> Required action
Extract all lines from the data beneath that include the word "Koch".

---------- Data for review ----------

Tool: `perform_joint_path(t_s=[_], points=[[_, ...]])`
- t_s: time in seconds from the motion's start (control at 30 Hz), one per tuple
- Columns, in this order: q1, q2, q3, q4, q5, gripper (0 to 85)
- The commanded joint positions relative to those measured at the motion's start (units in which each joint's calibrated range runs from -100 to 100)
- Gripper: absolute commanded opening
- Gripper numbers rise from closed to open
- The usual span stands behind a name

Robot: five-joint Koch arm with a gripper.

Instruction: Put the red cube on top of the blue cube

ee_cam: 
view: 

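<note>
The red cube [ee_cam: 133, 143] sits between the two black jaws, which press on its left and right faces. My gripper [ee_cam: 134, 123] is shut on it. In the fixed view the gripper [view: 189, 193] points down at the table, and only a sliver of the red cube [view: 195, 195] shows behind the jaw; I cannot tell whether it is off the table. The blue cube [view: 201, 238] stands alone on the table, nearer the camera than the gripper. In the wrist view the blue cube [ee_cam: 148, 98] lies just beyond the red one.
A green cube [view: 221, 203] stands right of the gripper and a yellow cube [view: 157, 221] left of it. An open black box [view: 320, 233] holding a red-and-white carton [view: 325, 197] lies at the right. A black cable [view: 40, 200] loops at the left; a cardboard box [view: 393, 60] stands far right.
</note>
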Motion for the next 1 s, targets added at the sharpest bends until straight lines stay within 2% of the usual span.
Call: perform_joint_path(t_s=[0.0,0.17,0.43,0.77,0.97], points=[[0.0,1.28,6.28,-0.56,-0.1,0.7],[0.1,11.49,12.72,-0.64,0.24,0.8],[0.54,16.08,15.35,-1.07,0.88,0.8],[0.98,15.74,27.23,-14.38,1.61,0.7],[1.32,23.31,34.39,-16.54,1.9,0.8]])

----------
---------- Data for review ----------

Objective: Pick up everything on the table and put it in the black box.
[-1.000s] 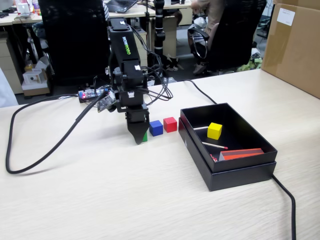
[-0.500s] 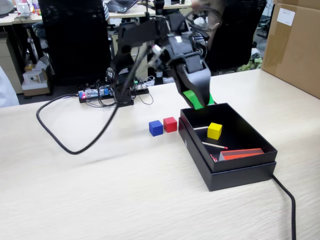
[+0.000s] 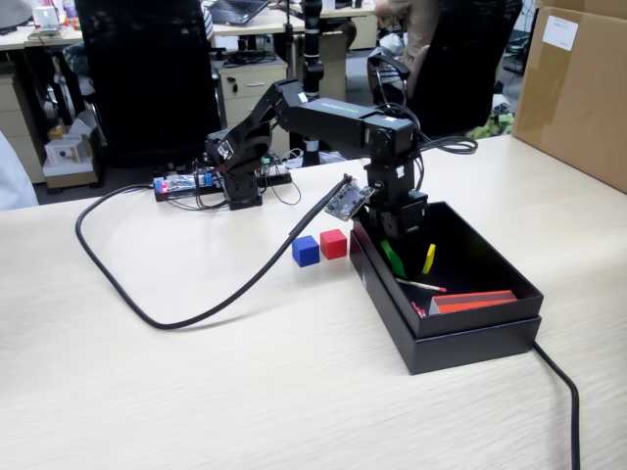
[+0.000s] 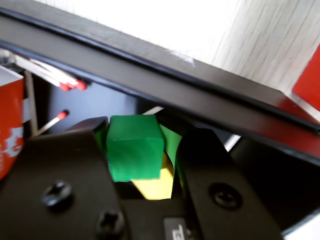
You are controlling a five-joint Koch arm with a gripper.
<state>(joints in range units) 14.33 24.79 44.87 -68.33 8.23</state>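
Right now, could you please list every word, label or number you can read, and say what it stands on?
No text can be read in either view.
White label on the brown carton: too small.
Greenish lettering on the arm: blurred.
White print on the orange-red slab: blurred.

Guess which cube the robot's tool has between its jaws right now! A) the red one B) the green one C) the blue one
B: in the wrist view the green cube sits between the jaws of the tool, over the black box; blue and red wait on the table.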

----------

> Exercise solution
Robot: five-joint Koch arm with a gripper.
You are controlling a five-joint Koch arm with a gripper.

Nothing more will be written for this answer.